Google is beefing up the way it checks if any of the apps uploaded to its Play store are malicious.
All new apps will be scanned by malware-spotting tools from three cyber-security companies as well as Google's own in-house system.
Google said it needed help because the number of apps being uploaded was too large for it to handle alone.
Nasty Play apps can hit lots of people. Malicious code found in June was in apps downloaded 400 million times.
Security companies Zimperium, Eset and Lookout will work together on what Google has called the App Defense Alliance.
The four partners will set up a combined scanning system that will scrutinise apps as they pass through Google's pipeline on the way to being offered to Android users via the Play store.
Working from massive databases of known malware, behavioural clues and machine-learning models of novel threats the scanners will look for trojans, adware, ransomware, banking malware and phishing attacks.

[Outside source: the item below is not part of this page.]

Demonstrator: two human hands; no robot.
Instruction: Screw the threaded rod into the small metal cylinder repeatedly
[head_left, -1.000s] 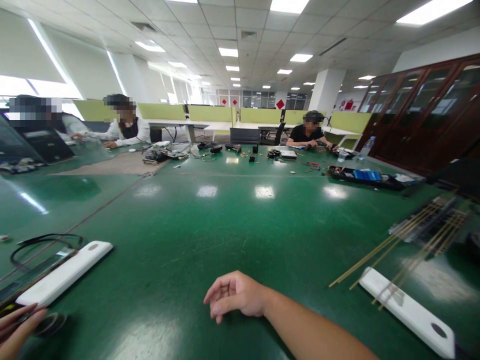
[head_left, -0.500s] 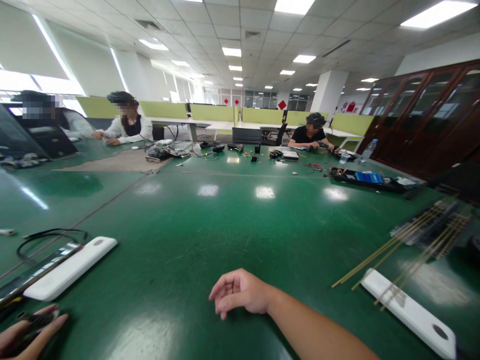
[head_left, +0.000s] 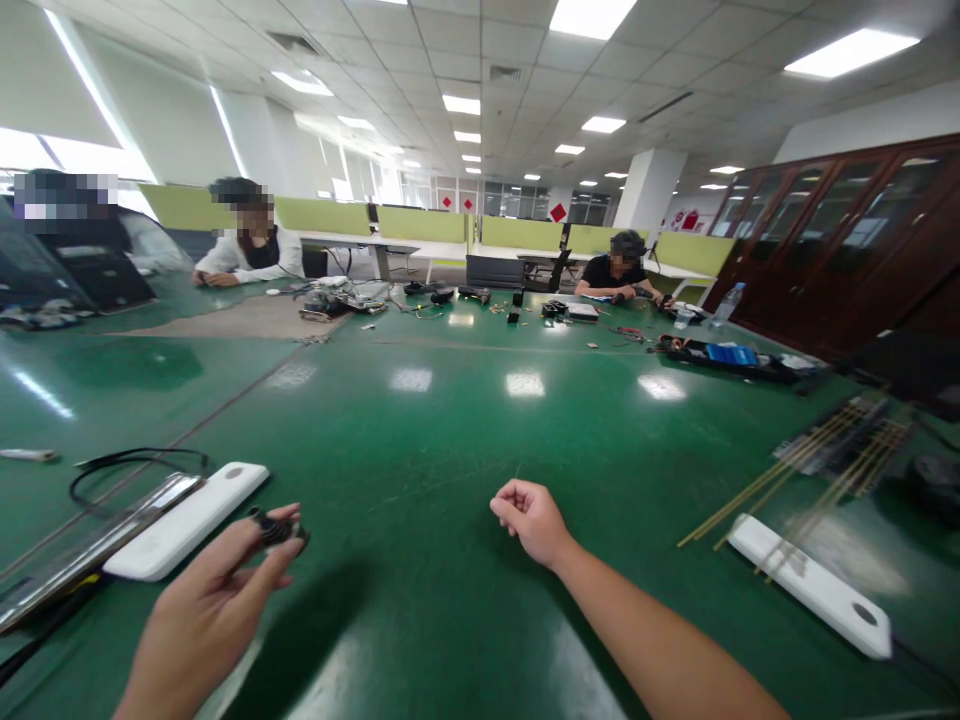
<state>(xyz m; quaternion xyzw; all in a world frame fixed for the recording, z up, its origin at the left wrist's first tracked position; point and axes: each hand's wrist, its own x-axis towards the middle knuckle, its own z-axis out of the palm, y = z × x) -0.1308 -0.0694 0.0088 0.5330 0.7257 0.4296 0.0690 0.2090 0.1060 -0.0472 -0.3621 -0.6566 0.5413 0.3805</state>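
1. The left hand (head_left: 206, 610) has been raised off the counter (head_left: 420, 420) since the earlier frame; a small black part (head_left: 276, 527) is pinched in its fingertips.
2. The right hand (head_left: 534, 520), loosely curled and holding nothing, has been moved farther out.
3. A white bar (head_left: 187, 520) is seen just beyond the left hand.
4. Thin brass rods (head_left: 795, 475) lie far right.

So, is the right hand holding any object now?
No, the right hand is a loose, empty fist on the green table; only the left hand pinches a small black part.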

"On the malware side, we haven't really had a way to scale as much as we've wanted to scale," Dave Kleidermacher, Google's vice-president of Android security, told Wired magazine.
Mr Kleidermacher added there were so many apps being developed, even making a "1% incremental improvement" could make a difference.
The scanning system is the latest in a series of steps Google has taken in its bid to do a better job of policing the Play store.
In April, it announced more rigorous checks for developers to root out "bad faith" coders who produced and uploaded malicious or fraudulent apps.